Similarly, simulations are commonly utilized to establish a secure and risk-free environment for medical science students and patients to learn and practice. Similarly, using videos to demonstrate essential procedural clinical skills could overcome the barrier of clinical training in online learning and remote platforms. On the other hand, following the isolation caused by COVID-19, along with the new approach to teaching methods, a new method of evaluation entitled ‘remote assessment’ was proposed more than ever. Despite the challenges and shortcomings of online exams as a substitute for conventional summative assessment, online assessment in the form of formative assessments and assessment of self-directed learning would be considered appropriate.
As per the fifth category of this main area, ‘curriculum reform’ was taken into account, which involved incorporating new subjects such as telehealth and online components into the medical curriculum. The dynamic movement from faculty-centered models to learner-centered ones should be taken into account for remote delivery of the curricula. Undoubtedly, the conversion of teaching and learning methods has provided exceptional opportunities for students to use and interact with web-based resources. This has enabled them to learn through a vast repository of images and videos, which are categorized as ‘educational resources’ and represent the final category within this main category.
Psychological impact: This main category is represented by the category ‘perception of virtual learning’, which provides insight into students' perspectives and experiences regarding the transition to remote learning and the conversion of the curriculum into online formats. Actually, the new generation of medical students is a favorable generation for digital education and training and is prone to benefit from virtual learning.
Accessibility & education equity: The four categories of ‘accessible learning,’ ‘time management,’ ‘decreasing global disparities’, and ‘networking’ are identified within this main category. The category of ‘accessible learning’ emphasizes the easy accessibility to educational material and the ability to overcome geopolitical barriers, allowing for easy, timely, and repeated access to online material. The ‘Time management’ category highlights the flexibility in using educational material, which is beneficial for effective time management. Apart from the aforementioned, ‘decreasing global disparities’ is another crucial area that emphasizes the importance of making educational materials broadly accessible and exposing pupils to a variety of cultures, languages, healthcare systems, and resource situations. Students' professional development is further enhanced by this exposure, which gives them the opportunity to engage with local, national, and international specialists.
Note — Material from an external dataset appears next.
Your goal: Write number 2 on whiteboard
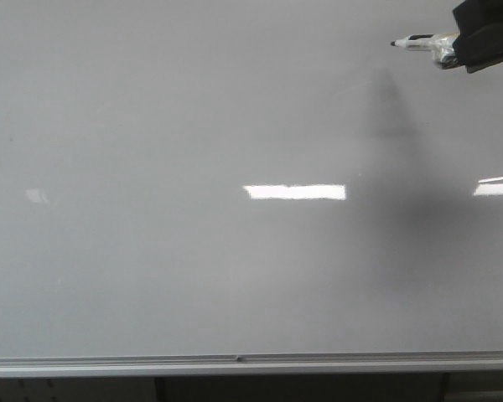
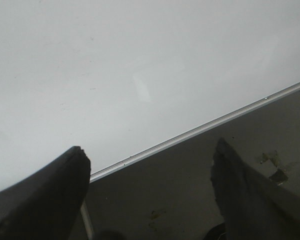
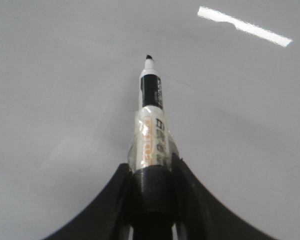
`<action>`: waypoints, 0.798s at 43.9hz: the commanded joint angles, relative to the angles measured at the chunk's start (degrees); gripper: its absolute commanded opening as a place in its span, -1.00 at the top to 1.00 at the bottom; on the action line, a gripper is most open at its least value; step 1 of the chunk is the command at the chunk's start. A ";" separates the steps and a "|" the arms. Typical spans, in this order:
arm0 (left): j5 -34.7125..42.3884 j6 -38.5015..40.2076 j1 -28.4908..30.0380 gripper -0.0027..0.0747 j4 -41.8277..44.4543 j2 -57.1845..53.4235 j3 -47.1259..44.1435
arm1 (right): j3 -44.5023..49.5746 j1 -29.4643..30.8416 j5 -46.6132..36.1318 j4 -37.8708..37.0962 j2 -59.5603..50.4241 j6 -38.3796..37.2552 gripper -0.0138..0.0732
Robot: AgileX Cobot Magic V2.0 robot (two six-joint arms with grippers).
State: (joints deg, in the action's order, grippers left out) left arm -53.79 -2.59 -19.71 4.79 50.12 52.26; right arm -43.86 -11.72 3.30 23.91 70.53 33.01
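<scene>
The whiteboard (image 1: 193, 126) is a large glossy grey-white board that fills the front view, with a silver rail (image 1: 235, 362) along its lower edge. No number 2 shows on it. My right gripper (image 1: 474, 46) is at the top right, shut on a black-and-white marker (image 1: 419, 42) whose uncapped tip points left. In the right wrist view the marker (image 3: 151, 125) sticks out from between the fingers (image 3: 115, 200), its tip just off the board. My left gripper (image 2: 150, 155) is open and empty, over the board's lower edge (image 2: 200, 130).
Bright rectangular light glare (image 1: 294, 192) lies mid-board, with another patch at the right edge (image 1: 496, 188). The right arm's shadow (image 1: 402, 159) falls on the board. A dark floor (image 2: 190, 190) with small stains lies below the rail.
</scene>
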 commanded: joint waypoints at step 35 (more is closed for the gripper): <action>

The final category, ‘Networking’, focuses on the growth of online communities and cooperative networks, which helps to create a diverse learning environment influenced by the specialization and institutional culture.
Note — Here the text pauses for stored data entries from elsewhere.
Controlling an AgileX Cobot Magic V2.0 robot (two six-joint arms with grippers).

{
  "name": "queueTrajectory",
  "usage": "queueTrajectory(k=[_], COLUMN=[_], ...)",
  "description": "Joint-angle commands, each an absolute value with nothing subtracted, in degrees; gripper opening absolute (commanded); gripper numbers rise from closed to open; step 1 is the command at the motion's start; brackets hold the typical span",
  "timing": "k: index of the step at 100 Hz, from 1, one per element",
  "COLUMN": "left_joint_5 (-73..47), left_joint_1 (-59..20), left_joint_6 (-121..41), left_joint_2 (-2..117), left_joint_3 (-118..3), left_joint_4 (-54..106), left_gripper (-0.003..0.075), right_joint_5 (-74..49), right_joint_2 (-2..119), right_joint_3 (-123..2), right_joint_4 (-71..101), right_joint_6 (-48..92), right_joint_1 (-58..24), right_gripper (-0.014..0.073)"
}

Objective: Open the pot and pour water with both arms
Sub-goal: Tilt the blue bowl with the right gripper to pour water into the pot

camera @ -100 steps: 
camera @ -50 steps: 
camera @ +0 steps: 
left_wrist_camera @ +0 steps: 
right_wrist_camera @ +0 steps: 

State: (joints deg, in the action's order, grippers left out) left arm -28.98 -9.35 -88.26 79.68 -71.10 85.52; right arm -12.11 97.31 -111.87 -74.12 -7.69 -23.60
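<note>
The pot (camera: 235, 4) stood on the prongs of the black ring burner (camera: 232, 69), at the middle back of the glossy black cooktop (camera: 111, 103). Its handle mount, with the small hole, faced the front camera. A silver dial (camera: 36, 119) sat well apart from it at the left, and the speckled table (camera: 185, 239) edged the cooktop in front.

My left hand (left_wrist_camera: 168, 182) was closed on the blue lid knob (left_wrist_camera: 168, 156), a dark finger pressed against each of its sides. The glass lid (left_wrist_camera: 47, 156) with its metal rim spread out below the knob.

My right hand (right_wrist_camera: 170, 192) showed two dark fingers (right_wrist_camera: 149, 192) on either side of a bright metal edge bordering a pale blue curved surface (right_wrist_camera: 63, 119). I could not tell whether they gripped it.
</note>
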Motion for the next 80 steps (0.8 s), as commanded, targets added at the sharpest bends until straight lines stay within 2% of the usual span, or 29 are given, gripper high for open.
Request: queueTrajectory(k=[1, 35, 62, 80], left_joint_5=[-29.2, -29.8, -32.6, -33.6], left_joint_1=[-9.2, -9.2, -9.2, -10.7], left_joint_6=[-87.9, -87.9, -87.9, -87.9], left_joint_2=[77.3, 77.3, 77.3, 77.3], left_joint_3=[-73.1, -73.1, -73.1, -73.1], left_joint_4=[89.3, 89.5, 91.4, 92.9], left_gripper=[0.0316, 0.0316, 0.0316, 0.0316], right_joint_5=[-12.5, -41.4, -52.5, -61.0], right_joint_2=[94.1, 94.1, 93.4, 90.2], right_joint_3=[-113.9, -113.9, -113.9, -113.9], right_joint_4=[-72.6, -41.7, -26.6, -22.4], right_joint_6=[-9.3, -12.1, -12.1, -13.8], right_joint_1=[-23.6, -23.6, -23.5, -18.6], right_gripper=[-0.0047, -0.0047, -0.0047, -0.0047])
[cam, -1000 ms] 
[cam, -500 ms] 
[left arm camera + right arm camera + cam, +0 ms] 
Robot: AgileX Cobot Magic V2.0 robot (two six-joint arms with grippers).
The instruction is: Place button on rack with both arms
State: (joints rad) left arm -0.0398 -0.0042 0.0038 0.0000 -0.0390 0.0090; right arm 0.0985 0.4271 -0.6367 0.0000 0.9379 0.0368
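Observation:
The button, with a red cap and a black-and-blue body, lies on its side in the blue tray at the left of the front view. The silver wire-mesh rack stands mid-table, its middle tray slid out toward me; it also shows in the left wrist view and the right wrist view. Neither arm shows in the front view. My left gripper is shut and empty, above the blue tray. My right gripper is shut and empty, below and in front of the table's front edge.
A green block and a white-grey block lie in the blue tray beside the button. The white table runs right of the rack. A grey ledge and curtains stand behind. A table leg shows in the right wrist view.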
The last group of opportunities is one that focuses on money-related matters. Initiatives to lessen the financial load on students fall under this category. These initiatives can contribute to ensuring that all students, irrespective of their financial circumstances, have access to high-quality education.

Discussion
There have been several obstacles and opportunities for academic achievement brought forth by the COVID-19 epidemic. While a number of additional research have emphasized the possible approaches for resolving these issues, other intervention and review studies have shown the obstacles that medical education has encountered during this crisis. Therefore, the main aim of this study was to provide an overview of the opportunities and challenges of medical education based on the experiences of this phenomenon in order to develop a guide for the use of endeavors in conducting the teaching-learning process in the post-COVID era.
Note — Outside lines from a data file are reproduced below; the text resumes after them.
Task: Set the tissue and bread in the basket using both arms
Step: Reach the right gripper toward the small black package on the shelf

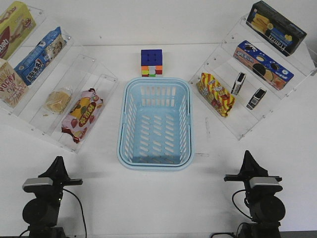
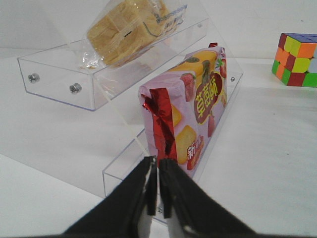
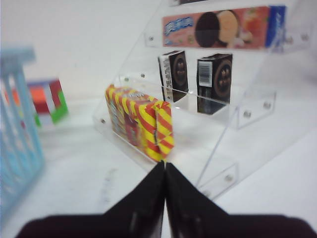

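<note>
The light-blue basket (image 1: 155, 124) stands empty at the table's middle; its blurred wall shows in the right wrist view (image 3: 17, 129). The wrapped bread (image 1: 58, 100) lies on the left clear shelf, and shows in the left wrist view (image 2: 129, 29). Two look-alike small black packs (image 1: 238, 83) (image 1: 256, 98) stand on the right shelf (image 3: 173, 74) (image 3: 215, 82); I cannot tell which is the tissue. My left gripper (image 1: 58, 161) (image 2: 158, 162) is shut and empty, low at the front left. My right gripper (image 1: 246, 154) (image 3: 165, 166) is shut and empty at the front right.
A red-pink snack bag (image 2: 190, 114) lies on the left shelf's lowest step, below the bread. A yellow-red striped bag (image 3: 141, 121) sits on the right shelf's lowest step. A colour cube (image 1: 151, 63) stands behind the basket. Snack boxes fill the upper steps.
</note>
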### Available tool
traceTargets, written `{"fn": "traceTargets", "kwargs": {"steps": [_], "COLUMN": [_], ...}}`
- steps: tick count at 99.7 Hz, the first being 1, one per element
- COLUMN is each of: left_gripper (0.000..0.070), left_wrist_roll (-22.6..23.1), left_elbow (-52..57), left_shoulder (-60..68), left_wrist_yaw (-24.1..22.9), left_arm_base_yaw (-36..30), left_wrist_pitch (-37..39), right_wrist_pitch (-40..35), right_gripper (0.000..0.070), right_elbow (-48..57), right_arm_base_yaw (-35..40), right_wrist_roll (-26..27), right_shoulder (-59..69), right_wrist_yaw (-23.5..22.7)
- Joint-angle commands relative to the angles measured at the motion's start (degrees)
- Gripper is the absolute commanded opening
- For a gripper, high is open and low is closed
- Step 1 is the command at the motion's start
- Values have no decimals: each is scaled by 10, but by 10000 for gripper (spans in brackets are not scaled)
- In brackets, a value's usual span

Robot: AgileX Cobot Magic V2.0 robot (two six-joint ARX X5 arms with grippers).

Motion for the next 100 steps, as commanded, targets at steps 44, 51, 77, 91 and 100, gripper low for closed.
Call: {"fn": "traceTargets", "kwargs": {"steps": [44, 51, 77, 91, 100], "left_gripper": [1, 1, 1, 1, 1], "left_wrist_roll": [-1, -1, -1, -1, -1], "left_elbow": [-12, -12, -12, -12, -12], "left_shoulder": [-1, -1, -1, -1, -1], "left_wrist_yaw": [1, 1, 1, 1, 1], "left_arm_base_yaw": [0, 0, 0, 0, 0], "left_wrist_pitch": [6, 6, 6, 6, 6], "right_wrist_pitch": [-129, -127, -125, -122, -121], "right_gripper": [554, 543, 538, 538, 534], "right_elbow": [384, 427, 574, 628, 649], "right_arm_base_yaw": [-2, -6, -23, -34, -40], "right_wrist_roll": [40, 29, -3, -14, -14], "right_shoulder": [452, 513, 720, 807, 847], "right_wrist_yaw": [37, 42, 97, 97, 110]}}
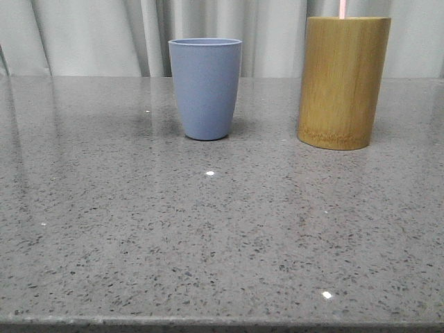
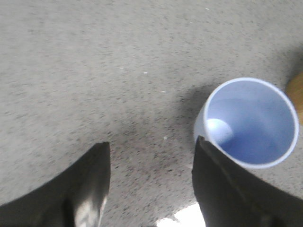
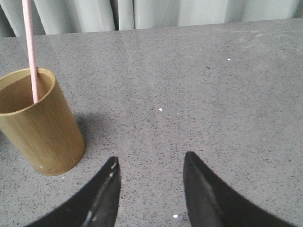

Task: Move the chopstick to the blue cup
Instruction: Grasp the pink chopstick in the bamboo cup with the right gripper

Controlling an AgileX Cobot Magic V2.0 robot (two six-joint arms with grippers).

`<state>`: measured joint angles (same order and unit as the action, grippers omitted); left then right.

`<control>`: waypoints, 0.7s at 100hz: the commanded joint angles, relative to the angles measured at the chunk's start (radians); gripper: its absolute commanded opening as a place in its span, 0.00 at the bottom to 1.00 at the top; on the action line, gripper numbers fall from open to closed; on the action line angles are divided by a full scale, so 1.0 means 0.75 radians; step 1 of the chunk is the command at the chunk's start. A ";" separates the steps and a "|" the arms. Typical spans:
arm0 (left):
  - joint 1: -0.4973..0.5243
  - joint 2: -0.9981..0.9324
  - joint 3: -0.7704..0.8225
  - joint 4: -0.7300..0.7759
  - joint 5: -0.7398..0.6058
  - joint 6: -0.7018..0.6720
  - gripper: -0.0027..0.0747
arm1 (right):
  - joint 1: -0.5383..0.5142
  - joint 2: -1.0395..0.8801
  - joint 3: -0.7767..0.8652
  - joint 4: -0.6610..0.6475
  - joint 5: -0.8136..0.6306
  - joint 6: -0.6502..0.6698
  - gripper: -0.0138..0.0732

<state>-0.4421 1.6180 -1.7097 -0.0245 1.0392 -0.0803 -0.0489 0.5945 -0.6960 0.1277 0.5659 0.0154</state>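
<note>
A grey speckled worktop (image 1: 222, 236) is seen stretching from the near edge to a pale curtain (image 1: 90, 35) at the far side. On its far right stands a tall yellow-brown bamboo cylinder (image 1: 343, 82), upright, with a darker band near its base. To its left, well apart from it and near the middle of the far side, a blue cup (image 1: 205, 87) is set upright: a matte, pale greyish-blue tumbler without a handle, tapered so that the rim is wider than the foot. From above, in the left wrist view, its inside is seen to hold nothing but a pale highlight on the wall.

The chopstick (image 3: 29, 49) is found in the bamboo cylinder, not in the blue cup. It is a thin, straight, pale pink stick, far narrower than either vessel; its lower end is hidden inside the cylinder, it leans against the inner wall, and its upper part rises well above the rim and out of view.

The left end effector (image 2: 151, 175) is held spread wide above the worktop, nothing between its dark fingers (image 2: 90, 184), one of which overlaps the cup's rim in that view. The right end effector (image 3: 149, 182) is likewise released and empty, near the bamboo cylinder but apart from it.
</note>
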 commanded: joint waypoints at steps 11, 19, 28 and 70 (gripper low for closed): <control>0.047 -0.310 0.256 0.048 -0.196 -0.053 0.50 | 0.089 0.103 -0.104 0.005 -0.094 -0.013 0.55; 0.093 -0.401 0.362 0.053 -0.217 -0.053 0.50 | 0.127 0.164 -0.148 0.010 -0.092 -0.013 0.55; 0.150 -0.509 0.479 0.053 -0.257 -0.053 0.50 | 0.161 0.234 -0.208 0.022 -0.092 -0.013 0.55; 0.210 -0.891 0.792 0.058 -0.336 -0.053 0.50 | 0.335 0.624 -0.560 0.059 -0.123 -0.013 0.68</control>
<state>-0.2891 0.9926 -1.1065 0.0172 0.8625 -0.1084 0.1814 1.0181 -1.0296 0.1502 0.5572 0.0154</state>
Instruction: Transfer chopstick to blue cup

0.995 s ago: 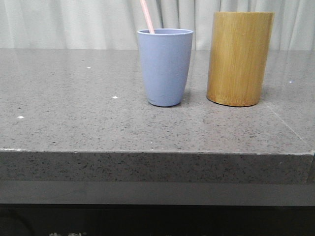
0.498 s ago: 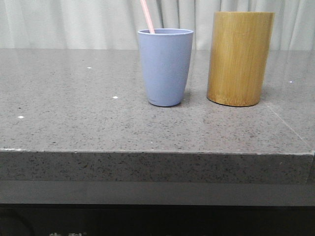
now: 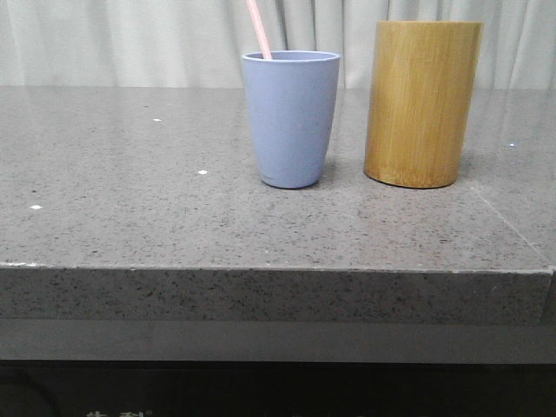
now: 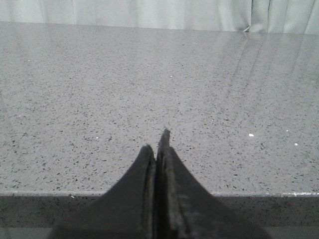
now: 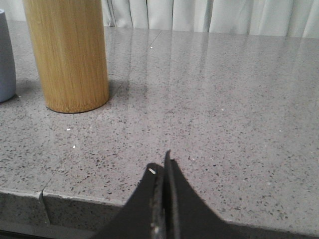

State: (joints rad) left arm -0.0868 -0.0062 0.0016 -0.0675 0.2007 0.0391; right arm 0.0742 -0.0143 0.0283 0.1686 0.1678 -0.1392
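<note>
Resting pressed together and empty, the left gripper and right gripper sit back at the table edge. Just beside the bamboo holder, the blue cup holds the leaning chopstick. It looks light, stiff and slippery; pinch its upper shaft.

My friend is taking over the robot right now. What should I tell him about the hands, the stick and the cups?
Left gripper: shut, holding nothing, low near the front edge of the grey table.
Right gripper: shut, holding nothing, near the table edge, apart from the bamboo holder.
The chopstick stands in the blue cup, leaning left, its top out of the picture. The blue cup is upright, just left of the bamboo holder, not touching it.
Done: the chopstick is in the blue cup.
Left: nothing seems needed; the inside of the bamboo holder is hidden.
</note>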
The research results regarding medical education in the post-COVID period were divided into two main categories: opportunities and challenges. There are five main kinds of challenges that have been identified: barriers to communication, obstacles to teaching and learning, psychological effects, technical issues, and management and administrative issues. The post-COVID medical education options, on the other hand, fell into four primary categories: better management and administrative procedures; increased accessibility and equity of education; psychological support for learners; and development of the teaching-learning process.
The main categories extracted from the included studies demonstrated three common main categories in both the challenges and the opportunities: the teaching-learning process, psychological impacts, and management and administrative issues. Each of these main categories is illustrated in detail as follows.
Teaching-Learning Process: Medical students and faculty now have more opportunities to investigate the potential of virtual learning platforms in the teaching-learning process because of the demand for social distancing. It has been discovered that using technology-based learning in conjunction with other cutting-edge teaching techniques is more successful than using a conventional method. The medical community has embraced this strategy, which has given instructors and students alike a variety of learning possibilities (19, 27–29).
 The novel methods of delivering online education in preclinical medical curricula received positive responses from both students and faculty (30). Likewise, simulation-based education as an alternative to practical skills training, including virtual reality to simulate medical procedures and diagnostic and therapeutic decision-making, can create practical learning opportunities that are safe, ethical, and effective (31, 32). However, the move to online education has also brought with it a new set of difficulties that need to be resolved in the post-COVID world. For example, online training cannot fully mimic the conventional method of learning through direct observation of live patients to get first-hand experience of clinical findings and patient interaction dynamics, which is an essential component of clinical education (31).
Another innovative strategy in response to the crisis in the teaching-learning process refers to the assessment in which medical schools shift to online assessment (19), while there is concern about unprotected online exams (30, 33) and their effects on the knowledge and practice of future doctors (34). Accordingly, developing a set of graduate attributes or ‘soft skills’ among students should be required. Furthermore, quality assurance strategies that will monitor the online assessment would be essential (30). The educational system and academics should endeavor to adopt the blended mode in the teaching and learning process to benefit from the advantages of the two educational methods and simultaneously cover the weaknesses of both approaches.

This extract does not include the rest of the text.